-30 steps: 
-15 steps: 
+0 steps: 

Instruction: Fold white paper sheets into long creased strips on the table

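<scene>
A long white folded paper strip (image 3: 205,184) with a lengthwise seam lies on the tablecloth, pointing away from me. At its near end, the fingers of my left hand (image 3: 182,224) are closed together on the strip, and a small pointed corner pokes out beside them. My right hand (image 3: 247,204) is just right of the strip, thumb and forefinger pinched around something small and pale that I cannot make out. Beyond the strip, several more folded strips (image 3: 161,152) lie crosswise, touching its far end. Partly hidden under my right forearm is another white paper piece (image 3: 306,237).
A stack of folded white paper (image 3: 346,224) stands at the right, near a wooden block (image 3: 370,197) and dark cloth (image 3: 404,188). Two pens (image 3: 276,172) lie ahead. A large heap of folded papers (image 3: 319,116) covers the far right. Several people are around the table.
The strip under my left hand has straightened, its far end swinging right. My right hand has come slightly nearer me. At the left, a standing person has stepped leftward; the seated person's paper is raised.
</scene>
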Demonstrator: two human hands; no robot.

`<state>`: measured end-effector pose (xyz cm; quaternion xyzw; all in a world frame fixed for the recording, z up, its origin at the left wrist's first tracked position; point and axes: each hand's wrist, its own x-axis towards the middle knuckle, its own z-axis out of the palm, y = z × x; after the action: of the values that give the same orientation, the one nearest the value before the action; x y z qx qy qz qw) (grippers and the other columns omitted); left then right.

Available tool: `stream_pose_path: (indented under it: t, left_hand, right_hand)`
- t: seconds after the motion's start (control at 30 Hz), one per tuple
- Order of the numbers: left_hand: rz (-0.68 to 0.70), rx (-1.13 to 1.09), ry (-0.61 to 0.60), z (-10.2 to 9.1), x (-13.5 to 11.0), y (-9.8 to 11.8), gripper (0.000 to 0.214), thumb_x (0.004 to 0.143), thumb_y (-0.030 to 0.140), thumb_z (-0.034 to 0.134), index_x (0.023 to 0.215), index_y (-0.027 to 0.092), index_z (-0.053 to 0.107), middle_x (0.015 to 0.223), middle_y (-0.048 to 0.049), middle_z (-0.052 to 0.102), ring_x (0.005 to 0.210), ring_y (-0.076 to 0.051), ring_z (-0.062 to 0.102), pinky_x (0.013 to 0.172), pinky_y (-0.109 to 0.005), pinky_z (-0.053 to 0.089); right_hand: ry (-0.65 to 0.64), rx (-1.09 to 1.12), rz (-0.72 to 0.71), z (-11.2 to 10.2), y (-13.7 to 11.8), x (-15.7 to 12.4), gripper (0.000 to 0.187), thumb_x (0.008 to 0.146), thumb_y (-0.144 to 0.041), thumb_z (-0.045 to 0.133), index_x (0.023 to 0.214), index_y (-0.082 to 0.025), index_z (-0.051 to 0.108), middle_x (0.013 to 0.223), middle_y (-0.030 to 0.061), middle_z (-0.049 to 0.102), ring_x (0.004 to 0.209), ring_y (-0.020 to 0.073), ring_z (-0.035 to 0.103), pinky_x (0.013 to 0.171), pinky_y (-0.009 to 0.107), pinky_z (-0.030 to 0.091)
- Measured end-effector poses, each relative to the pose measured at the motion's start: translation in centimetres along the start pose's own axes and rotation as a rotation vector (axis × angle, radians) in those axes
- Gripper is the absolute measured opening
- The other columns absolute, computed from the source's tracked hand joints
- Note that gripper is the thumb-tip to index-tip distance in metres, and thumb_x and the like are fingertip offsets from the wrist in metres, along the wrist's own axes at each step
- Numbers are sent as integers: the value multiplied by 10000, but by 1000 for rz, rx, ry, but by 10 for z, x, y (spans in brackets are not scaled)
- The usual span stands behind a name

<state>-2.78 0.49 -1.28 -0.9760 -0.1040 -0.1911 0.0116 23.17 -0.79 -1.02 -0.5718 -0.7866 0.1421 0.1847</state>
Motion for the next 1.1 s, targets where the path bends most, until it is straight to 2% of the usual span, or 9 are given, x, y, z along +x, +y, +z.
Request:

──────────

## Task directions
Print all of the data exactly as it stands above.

## Solution for this exercise
-30 steps: 
-15 steps: 
+0 steps: 

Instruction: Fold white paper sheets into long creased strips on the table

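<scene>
A long white folded paper strip (image 3: 205,184) with a lengthwise seam lies on the tablecloth, pointing away from me. At its near end, the fingers of my left hand (image 3: 182,224) are closed together on the strip, and a small pointed corner pokes out beside them. My right hand (image 3: 247,204) is just right of the strip, thumb and forefinger pinched around something small and pale that I cannot make out. Beyond the strip, several more folded strips (image 3: 161,152) lie crosswise, touching its far end. Partly hidden under my right forearm is another white paper piece (image 3: 306,237).
A stack of folded white paper (image 3: 346,224) stands at the right, near a wooden block (image 3: 370,197) and dark cloth (image 3: 404,188). Two pens (image 3: 276,172) lie ahead. A large heap of folded papers (image 3: 319,116) covers the far right. Several people are around the table.
The strip under my left hand has straightened, its far end swinging right. My right hand has come slightly nearer me. At the left, a standing person has stepped leftward; the seated person's paper is raised.
</scene>
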Demonstrator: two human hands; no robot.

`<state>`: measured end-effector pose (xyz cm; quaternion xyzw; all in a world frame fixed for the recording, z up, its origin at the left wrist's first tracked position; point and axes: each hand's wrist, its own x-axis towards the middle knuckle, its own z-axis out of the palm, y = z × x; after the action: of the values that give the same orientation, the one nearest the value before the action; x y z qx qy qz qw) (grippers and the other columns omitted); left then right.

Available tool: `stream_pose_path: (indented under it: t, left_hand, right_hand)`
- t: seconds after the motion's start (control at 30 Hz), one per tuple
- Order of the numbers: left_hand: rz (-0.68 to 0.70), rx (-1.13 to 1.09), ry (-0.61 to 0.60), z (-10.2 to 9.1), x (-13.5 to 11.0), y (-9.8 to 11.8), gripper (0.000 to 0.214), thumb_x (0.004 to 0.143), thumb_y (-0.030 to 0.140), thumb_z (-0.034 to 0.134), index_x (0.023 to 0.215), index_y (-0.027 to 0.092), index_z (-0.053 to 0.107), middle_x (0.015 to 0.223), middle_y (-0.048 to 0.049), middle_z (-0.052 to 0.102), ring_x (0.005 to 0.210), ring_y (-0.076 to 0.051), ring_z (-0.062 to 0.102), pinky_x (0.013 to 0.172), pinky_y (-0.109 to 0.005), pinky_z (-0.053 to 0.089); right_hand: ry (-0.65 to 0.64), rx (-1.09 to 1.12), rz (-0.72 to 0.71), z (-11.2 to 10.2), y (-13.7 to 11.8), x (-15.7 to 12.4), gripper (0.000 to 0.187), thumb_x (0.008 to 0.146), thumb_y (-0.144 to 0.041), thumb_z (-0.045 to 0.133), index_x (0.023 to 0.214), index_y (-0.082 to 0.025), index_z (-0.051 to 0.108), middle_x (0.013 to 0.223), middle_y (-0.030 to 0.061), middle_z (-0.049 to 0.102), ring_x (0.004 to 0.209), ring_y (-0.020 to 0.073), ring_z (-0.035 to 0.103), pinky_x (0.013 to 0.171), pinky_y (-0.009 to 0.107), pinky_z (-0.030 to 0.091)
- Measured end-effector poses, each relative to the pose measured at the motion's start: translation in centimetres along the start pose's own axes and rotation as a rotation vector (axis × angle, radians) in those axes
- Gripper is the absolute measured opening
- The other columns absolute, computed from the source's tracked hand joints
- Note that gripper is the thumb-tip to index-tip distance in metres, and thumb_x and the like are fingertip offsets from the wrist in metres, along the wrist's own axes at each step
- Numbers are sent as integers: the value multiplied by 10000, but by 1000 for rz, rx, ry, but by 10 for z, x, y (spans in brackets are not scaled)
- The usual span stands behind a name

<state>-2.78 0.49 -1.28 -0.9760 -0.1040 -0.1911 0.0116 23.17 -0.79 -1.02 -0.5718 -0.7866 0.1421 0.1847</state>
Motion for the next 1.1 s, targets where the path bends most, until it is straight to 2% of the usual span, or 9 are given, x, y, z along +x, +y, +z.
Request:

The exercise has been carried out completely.